• TASK DESCRIPTION
Nothing outside the range is wanted. Repeat exactly the lines below from the one with "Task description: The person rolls" through the one with "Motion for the".

• SUPPLIED DATA
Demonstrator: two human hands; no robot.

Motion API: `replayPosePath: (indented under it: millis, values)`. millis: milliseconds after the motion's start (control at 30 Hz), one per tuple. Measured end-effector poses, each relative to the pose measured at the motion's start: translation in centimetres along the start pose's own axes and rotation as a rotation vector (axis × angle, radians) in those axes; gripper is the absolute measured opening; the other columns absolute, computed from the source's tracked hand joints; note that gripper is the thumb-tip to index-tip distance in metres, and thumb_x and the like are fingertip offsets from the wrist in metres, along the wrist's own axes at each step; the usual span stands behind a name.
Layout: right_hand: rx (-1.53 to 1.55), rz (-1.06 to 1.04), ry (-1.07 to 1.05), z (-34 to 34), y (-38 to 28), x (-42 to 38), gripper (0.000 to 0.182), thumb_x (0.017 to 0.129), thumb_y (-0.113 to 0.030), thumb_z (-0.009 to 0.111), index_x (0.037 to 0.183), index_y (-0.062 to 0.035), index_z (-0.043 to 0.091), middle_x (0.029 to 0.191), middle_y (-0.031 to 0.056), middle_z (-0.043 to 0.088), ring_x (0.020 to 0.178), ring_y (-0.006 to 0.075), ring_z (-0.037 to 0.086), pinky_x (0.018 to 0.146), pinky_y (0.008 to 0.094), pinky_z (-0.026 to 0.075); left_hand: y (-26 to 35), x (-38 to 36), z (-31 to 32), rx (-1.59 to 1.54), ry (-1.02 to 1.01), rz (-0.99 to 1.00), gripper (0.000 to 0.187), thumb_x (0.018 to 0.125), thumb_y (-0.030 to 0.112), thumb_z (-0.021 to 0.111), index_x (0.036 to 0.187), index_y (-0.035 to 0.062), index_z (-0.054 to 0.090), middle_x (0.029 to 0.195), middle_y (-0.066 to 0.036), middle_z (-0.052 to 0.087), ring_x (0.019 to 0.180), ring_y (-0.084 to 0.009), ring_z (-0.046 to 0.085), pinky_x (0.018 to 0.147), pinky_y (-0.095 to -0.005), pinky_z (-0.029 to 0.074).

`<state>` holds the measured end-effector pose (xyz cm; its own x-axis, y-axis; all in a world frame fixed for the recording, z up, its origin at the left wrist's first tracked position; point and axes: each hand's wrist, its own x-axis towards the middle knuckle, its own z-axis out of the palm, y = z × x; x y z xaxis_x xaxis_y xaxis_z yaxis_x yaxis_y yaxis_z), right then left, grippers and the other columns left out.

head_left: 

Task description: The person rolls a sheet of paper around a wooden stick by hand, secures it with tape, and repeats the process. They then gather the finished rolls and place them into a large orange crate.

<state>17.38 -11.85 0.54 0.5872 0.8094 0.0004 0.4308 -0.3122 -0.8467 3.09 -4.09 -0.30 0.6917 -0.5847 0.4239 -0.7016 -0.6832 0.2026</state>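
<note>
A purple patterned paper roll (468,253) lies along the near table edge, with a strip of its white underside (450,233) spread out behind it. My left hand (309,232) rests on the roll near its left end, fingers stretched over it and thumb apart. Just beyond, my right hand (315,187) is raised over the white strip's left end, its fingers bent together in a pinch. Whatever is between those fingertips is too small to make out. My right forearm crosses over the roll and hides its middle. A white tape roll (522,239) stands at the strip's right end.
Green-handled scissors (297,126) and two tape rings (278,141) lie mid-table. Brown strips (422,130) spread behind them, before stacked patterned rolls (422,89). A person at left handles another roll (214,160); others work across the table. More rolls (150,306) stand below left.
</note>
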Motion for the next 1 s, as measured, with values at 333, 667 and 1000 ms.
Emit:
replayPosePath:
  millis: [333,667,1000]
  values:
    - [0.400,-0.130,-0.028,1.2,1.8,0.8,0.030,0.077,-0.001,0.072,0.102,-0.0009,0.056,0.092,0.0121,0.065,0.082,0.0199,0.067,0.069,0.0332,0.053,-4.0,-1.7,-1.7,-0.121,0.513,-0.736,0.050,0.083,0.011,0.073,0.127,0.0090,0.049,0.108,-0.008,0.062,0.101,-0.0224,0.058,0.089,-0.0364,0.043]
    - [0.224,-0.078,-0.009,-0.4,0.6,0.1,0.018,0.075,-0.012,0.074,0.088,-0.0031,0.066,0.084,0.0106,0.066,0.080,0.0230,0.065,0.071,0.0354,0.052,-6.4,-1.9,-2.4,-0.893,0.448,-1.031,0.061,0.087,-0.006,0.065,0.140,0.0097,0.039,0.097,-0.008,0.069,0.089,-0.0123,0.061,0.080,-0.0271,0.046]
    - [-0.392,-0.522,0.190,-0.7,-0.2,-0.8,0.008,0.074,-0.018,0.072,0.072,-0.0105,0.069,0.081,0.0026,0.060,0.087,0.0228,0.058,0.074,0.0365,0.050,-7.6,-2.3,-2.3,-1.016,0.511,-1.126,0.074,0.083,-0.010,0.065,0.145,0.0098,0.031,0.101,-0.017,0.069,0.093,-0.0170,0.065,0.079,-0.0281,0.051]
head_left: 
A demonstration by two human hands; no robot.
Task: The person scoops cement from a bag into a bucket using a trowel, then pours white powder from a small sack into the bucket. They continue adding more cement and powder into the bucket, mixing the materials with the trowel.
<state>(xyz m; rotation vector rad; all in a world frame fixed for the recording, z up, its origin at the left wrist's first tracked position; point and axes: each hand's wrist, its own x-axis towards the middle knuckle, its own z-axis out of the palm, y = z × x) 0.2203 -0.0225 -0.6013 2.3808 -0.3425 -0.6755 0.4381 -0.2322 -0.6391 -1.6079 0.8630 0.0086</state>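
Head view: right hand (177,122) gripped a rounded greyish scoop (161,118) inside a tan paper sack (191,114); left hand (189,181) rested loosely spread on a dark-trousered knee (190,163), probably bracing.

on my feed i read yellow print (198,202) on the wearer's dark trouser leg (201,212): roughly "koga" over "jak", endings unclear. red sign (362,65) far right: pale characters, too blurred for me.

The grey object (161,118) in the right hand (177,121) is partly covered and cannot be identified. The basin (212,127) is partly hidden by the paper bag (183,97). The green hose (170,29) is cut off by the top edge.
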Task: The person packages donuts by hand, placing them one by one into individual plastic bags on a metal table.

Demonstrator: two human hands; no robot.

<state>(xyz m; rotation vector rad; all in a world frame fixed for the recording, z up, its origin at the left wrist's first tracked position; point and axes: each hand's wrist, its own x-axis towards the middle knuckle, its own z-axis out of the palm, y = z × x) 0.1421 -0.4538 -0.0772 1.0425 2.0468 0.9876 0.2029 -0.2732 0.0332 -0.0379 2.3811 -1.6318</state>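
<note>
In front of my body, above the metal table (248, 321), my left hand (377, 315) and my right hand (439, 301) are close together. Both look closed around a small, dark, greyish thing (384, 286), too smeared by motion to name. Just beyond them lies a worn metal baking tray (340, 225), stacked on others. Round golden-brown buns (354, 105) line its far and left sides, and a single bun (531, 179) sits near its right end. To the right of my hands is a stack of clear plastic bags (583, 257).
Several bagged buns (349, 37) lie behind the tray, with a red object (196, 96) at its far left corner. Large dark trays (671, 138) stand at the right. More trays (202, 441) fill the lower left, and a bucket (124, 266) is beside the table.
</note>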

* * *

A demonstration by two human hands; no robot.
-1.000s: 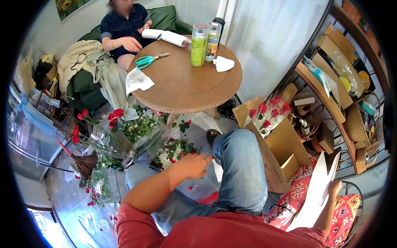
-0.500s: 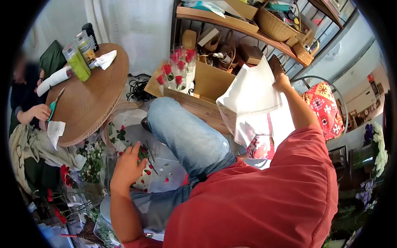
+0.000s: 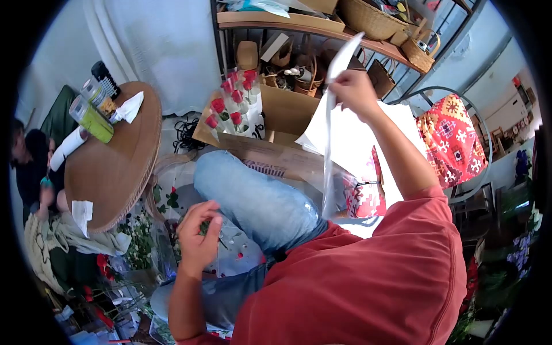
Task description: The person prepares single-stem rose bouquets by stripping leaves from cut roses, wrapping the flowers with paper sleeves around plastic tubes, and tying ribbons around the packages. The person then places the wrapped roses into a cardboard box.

• RESPONSE AREA
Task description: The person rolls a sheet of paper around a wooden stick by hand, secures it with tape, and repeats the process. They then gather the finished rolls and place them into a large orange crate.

<state>17.38 -11.85 0.54 0.5872 0.8094 0.0004 0.4308 -0.3122 -0.8467 3.09 -4.09 -0.30 0.6917 -0.5847 0.4239 -0.7016 -0.6832 0.2026</state>
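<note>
A purple patterned paper roll (468,253) lies along the near table edge, with a strip of its white underside (450,233) spread out behind it. My left hand (309,232) rests on the roll near its left end, fingers stretched over it and thumb apart. Just beyond, my right hand (315,187) is raised over the white strip's left end, its fingers bent together in a pinch. Whatever is between those fingertips is too small to make out. My right forearm crosses over the roll and hides its middle. A white tape roll (522,239) stands at the strip's right end.
Green-handled scissors (297,126) and two tape rings (278,141) lie mid-table. Brown strips (422,130) spread behind them, before stacked patterned rolls (422,89). A person at left handles another roll (214,160); others work across the table. More rolls (150,306) stand below left.
</note>
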Motion for the next 1 s, as measured, with values at 333, 667 and 1000 ms.

That is the complete answer to the exercise.